Developing optical spectroscopy to detect human papillomavirus-associated cancer lesions in the oropharynx
Brief Description of Project:
A rapid increase in the incidence of oropharyngeal cancer (OPC), a type of head and neck cancer, has been reported in many parts of the developed world, predominantly driven by human papillomavirus (HPV) infection. The focal point of this epidemic is the US, where the incidence of HPV-driven OPC has risen by 225% over the past several decades. To date, screening for HPV-associated OPC has proven challenging with lack of highly sensitive imaging techniques being a major barrier to visualize/detect small tumors within the oropharynx. Optical spectroscopy is a non-invasive technique that can detect changes in tissue due to its distinct optical properties (e.g., tissue autofluorescence, inelastic scattering) and therefore, could be a viable approach for real-time sensitive detection of HPV-associated OPC lesions. This project will involve developing and testing a portable optical spectroscopy system to detect and identify HPV-associated OPC lesions in real-time. Data classification algorithms will be studied and applied to evaluate the diagnostic accuracy of the developed system with tissue histopathology serving as the gold standard.

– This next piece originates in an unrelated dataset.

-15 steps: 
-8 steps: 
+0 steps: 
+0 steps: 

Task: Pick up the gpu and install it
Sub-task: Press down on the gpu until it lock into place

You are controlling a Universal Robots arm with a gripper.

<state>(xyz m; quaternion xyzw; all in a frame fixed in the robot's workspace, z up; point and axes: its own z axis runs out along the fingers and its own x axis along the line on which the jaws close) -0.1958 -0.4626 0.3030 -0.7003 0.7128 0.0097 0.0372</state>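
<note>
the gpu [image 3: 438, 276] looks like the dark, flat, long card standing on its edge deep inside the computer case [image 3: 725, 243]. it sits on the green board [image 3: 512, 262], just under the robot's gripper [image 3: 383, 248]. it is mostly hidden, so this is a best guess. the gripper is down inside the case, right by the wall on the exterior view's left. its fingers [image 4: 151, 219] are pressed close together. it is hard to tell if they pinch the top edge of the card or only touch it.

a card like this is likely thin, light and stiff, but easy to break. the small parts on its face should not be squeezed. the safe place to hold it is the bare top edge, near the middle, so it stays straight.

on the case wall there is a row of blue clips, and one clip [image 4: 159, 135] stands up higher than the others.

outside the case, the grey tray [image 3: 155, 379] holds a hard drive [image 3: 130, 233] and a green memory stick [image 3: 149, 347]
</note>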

Proficiency with MatLab or LabVIEW will be required. Our research team will provide additional training as required for this project. Interest in (i) optical spectroscopy/imaging, (ii) clinical/pre-clinical research and (iii) disease/cancer diagnostics is desired.
Nature of Supervision:
Student will be directly supervised by the Primary Investigator. Graduate students of the research team will also assist the student in optimizing experimental designs and trouble-shooting during data analysis.
A Brief Research Plan (period is for 10 weeks):
Week 0-1: Hands on training with a benchtop spectroscopy system.
Week 1-2: Hands on training with the portable clinical spectroscopy system.
Week 3-5: Experimental data acquisition with oropharyngeal specimens using the benchtop spectroscopy system.
Week 4-8: Experimental data acquisition from patients in operation rooms using the portable clinical spectroscopy system.
Week 8-9: Quantitative data analysis.
Week 9-10: Data compilation, inference and discussion of obtained results, submit abstract for relevant conference.